◆ **PROBLEM DETAILS**
Further down are entries; set down exactly and only the lines from the one with "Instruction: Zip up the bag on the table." up to and including the one with "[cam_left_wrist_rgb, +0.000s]", dropping each picture.

◆ **INFORMATION PROVIDED**
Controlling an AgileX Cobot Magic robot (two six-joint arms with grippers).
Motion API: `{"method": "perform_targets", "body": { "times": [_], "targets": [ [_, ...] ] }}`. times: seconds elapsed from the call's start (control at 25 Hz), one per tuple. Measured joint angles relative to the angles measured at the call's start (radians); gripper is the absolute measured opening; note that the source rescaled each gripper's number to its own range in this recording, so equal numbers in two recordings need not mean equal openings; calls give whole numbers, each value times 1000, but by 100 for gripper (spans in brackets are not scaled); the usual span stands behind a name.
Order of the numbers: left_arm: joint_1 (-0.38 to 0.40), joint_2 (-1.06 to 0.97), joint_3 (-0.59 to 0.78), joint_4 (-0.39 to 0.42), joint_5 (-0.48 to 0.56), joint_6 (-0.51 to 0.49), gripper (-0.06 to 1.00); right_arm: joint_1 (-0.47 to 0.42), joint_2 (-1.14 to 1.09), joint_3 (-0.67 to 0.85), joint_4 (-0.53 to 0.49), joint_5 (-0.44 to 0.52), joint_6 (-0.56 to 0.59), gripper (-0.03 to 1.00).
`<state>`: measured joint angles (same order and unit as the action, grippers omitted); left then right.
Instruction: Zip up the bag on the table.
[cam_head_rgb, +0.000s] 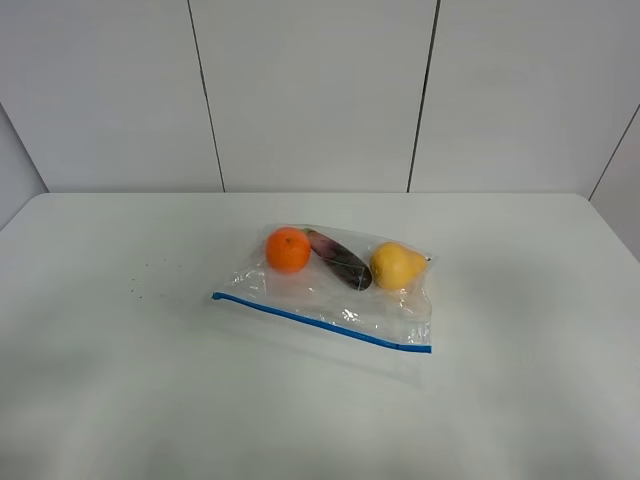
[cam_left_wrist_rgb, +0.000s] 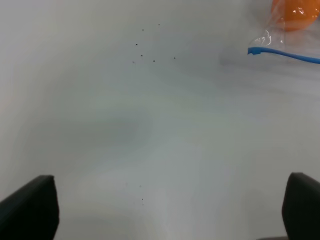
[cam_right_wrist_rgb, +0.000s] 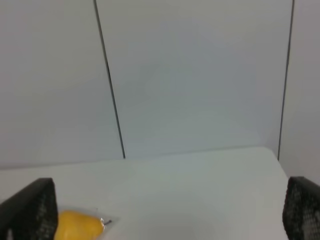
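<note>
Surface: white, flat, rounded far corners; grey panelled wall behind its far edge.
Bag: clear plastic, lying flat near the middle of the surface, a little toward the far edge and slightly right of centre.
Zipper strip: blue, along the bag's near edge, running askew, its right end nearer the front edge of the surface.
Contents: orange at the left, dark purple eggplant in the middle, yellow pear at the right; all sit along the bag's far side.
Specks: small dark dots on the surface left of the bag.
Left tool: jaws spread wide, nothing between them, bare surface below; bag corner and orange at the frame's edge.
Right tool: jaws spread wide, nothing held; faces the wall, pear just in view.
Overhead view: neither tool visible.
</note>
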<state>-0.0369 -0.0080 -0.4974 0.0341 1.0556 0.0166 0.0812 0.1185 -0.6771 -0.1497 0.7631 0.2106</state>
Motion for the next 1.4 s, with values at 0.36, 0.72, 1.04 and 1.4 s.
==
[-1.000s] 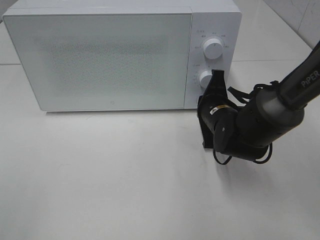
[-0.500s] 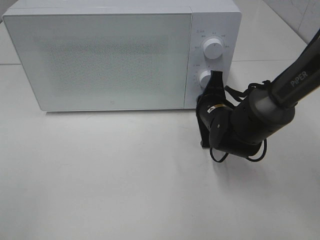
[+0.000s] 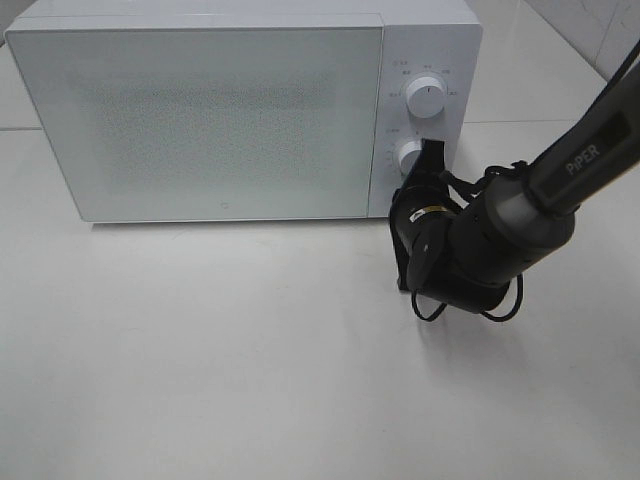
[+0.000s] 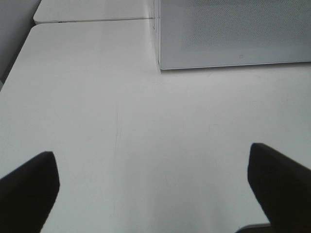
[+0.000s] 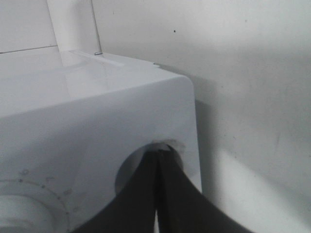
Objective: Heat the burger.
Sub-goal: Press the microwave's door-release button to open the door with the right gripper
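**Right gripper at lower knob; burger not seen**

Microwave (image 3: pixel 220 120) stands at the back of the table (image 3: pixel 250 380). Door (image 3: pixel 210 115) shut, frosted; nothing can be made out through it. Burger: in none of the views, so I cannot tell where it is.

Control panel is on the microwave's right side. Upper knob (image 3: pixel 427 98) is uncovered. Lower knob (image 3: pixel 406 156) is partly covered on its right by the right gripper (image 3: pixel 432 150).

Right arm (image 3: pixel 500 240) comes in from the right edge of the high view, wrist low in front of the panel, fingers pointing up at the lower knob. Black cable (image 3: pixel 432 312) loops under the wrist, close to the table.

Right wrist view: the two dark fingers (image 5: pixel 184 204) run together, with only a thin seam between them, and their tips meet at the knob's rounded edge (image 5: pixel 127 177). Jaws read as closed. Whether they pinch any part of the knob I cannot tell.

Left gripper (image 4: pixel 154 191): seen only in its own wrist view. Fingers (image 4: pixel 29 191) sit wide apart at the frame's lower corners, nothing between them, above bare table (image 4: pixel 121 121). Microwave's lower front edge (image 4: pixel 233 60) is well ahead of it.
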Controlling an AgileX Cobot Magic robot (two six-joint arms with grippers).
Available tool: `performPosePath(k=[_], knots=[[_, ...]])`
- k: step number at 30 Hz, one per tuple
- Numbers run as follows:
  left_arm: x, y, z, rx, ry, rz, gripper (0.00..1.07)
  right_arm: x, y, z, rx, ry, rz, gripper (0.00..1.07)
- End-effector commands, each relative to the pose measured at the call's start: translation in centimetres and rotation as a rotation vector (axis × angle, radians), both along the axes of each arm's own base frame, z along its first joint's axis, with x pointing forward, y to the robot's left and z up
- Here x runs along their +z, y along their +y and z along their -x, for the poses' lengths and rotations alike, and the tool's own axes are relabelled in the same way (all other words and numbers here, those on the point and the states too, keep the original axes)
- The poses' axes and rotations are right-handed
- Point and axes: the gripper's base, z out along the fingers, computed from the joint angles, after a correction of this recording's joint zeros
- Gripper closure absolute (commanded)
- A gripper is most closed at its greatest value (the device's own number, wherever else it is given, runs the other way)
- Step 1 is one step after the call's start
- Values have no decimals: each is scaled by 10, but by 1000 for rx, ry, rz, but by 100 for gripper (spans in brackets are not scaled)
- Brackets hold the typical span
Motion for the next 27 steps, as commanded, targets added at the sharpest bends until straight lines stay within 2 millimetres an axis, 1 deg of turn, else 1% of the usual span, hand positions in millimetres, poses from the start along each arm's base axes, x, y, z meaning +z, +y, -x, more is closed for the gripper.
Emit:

◆ **WRITTEN SOLUTION**
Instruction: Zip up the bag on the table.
[cam_head_rgb, +0.000s] 
[cam_left_wrist_rgb, +0.000s] 

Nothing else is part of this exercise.